=== Begin Enclosure ===
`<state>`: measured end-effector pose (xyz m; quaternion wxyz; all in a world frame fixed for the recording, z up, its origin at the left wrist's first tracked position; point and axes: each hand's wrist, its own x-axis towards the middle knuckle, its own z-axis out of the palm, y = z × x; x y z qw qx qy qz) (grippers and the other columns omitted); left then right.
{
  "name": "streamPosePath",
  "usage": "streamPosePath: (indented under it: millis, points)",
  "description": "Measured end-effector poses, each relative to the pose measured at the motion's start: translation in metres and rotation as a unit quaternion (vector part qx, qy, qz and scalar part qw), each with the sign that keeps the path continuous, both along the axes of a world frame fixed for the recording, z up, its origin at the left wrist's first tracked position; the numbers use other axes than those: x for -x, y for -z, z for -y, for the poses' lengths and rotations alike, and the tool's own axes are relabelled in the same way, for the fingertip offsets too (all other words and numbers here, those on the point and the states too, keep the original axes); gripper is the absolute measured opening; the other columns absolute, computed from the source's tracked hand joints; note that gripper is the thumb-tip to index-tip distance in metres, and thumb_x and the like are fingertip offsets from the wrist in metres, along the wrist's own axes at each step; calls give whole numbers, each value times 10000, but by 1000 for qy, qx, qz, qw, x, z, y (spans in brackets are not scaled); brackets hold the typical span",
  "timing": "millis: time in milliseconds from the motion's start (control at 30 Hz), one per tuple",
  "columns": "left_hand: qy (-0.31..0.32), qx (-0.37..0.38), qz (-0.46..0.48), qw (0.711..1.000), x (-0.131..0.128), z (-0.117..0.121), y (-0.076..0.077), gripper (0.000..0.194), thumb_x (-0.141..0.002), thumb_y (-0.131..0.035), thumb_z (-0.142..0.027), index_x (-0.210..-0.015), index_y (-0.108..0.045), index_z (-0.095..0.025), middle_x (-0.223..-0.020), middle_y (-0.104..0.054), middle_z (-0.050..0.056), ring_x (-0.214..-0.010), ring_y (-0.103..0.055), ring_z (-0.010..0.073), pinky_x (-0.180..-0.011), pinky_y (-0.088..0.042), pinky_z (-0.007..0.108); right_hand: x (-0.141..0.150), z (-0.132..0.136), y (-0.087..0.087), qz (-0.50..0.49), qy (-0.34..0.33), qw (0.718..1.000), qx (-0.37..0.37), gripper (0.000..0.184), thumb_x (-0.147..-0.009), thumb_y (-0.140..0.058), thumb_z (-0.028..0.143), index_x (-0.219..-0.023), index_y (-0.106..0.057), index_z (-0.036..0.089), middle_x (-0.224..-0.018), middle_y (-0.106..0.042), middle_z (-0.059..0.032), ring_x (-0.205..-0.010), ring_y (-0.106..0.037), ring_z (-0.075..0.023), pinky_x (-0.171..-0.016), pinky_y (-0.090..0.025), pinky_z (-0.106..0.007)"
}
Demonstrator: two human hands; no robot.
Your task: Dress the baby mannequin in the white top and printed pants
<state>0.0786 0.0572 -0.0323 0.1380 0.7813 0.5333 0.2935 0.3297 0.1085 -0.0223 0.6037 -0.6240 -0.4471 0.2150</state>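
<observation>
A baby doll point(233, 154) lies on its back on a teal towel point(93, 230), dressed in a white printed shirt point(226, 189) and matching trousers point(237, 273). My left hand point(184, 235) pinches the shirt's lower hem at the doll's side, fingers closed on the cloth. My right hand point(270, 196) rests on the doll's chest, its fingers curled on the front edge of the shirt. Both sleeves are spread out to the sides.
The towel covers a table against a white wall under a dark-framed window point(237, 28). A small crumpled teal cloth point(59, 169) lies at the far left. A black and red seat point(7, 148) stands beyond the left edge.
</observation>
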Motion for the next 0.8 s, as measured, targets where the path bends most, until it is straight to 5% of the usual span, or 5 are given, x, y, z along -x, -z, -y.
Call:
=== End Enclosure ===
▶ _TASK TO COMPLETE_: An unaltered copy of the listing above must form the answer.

▶ _YOUR SOLUTION_:
`<state>`: measured end-effector pose (xyz m; quaternion wxyz; all in a world frame fixed for the recording, z up, its origin at the left wrist's first tracked position; point and axes: each hand's wrist, its own x-axis towards the middle knuckle, its own z-axis out of the palm, y = z × x; x y z qw qx qy qz) (grippers and the other columns omitted); left then right.
{
  "name": "streamPosePath",
  "usage": "streamPosePath: (indented under it: millis, points)",
  "description": "Measured end-effector poses, each relative to the pose measured at the motion's start: translation in metres and rotation as a unit quaternion (vector part qx, qy, qz and scalar part qw), each with the sign that keeps the path continuous, both along the axes of a world frame fixed for the recording, z up, its origin at the left wrist's first tracked position; the numbers use other axes than those: x for -x, y for -z, z for -y, for the poses' lengths and rotations alike, and the tool's own axes are relabelled in the same way, for the fingertip offsets too (all other words and numbers here, those on the point and the states too, keep the original axes); gripper is the absolute measured opening; the other columns absolute, computed from the source's tracked hand joints; note that gripper is the thumb-tip to index-tip distance in metres, and thumb_x and the like are fingertip offsets from the wrist in metres, along the wrist's own axes at each step; calls give whole numbers, each value times 10000, but by 1000 for qy, qx, qz, qw, x, z, y (spans in brackets are not scaled); brackets hold the typical span",
  "timing": "millis: time in milliseconds from the motion's start (control at 30 Hz), one per tuple",
  "columns": "left_hand: qy (-0.31..0.32), qx (-0.37..0.38), qz (-0.46..0.48), qw (0.711..1.000), x (-0.131..0.128), z (-0.117..0.121), y (-0.076..0.077), gripper (0.000..0.194), thumb_x (-0.141..0.002), thumb_y (-0.131..0.035), thumb_z (-0.142..0.027), index_x (-0.210..-0.015), index_y (-0.108..0.045), index_z (-0.095..0.025), middle_x (-0.223..-0.020), middle_y (-0.104..0.054), middle_z (-0.050..0.056), ring_x (-0.214..-0.010), ring_y (-0.103..0.055), ring_z (-0.010..0.073), pinky_x (-0.180..-0.011), pinky_y (-0.088..0.042), pinky_z (-0.007..0.108); right_hand: x (-0.141..0.150), z (-0.132..0.136), y (-0.087..0.087), qz (-0.50..0.49), qy (-0.34..0.33), qw (0.718..1.000), qx (-0.37..0.37), gripper (0.000..0.184), thumb_x (-0.147..-0.009), thumb_y (-0.140..0.058), thumb_z (-0.028..0.143), index_x (-0.219..-0.023), index_y (-0.106..0.057), index_z (-0.036..0.089), middle_x (-0.224..-0.018), middle_y (-0.106..0.042), middle_z (-0.059..0.032), ring_x (-0.205..-0.010), ring_y (-0.106..0.037), ring_z (-0.075..0.023), pinky_x (-0.171..-0.016), pinky_y (-0.090..0.025), pinky_z (-0.106..0.007)"
}
Demonstrator: two human hands; no robot.
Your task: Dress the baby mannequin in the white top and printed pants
<state>0.0786 0.0572 -0.0323 0.1380 0.7813 0.5333 0.2935 0.3297 0.1085 -0.0223 0.6037 -0.6240 -0.4471 0.2150</state>
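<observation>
A baby doll point(233, 154) lies on its back on a teal towel point(93, 230), dressed in a white printed shirt point(226, 189) and matching trousers point(237, 273). My left hand point(184, 235) pinches the shirt's lower hem at the doll's side, fingers closed on the cloth. My right hand point(270, 196) rests on the doll's chest, its fingers curled on the front edge of the shirt. Both sleeves are spread out to the sides.
The towel covers a table against a white wall under a dark-framed window point(237, 28). A small crumpled teal cloth point(59, 169) lies at the far left. A black and red seat point(7, 148) stands beyond the left edge.
</observation>
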Motion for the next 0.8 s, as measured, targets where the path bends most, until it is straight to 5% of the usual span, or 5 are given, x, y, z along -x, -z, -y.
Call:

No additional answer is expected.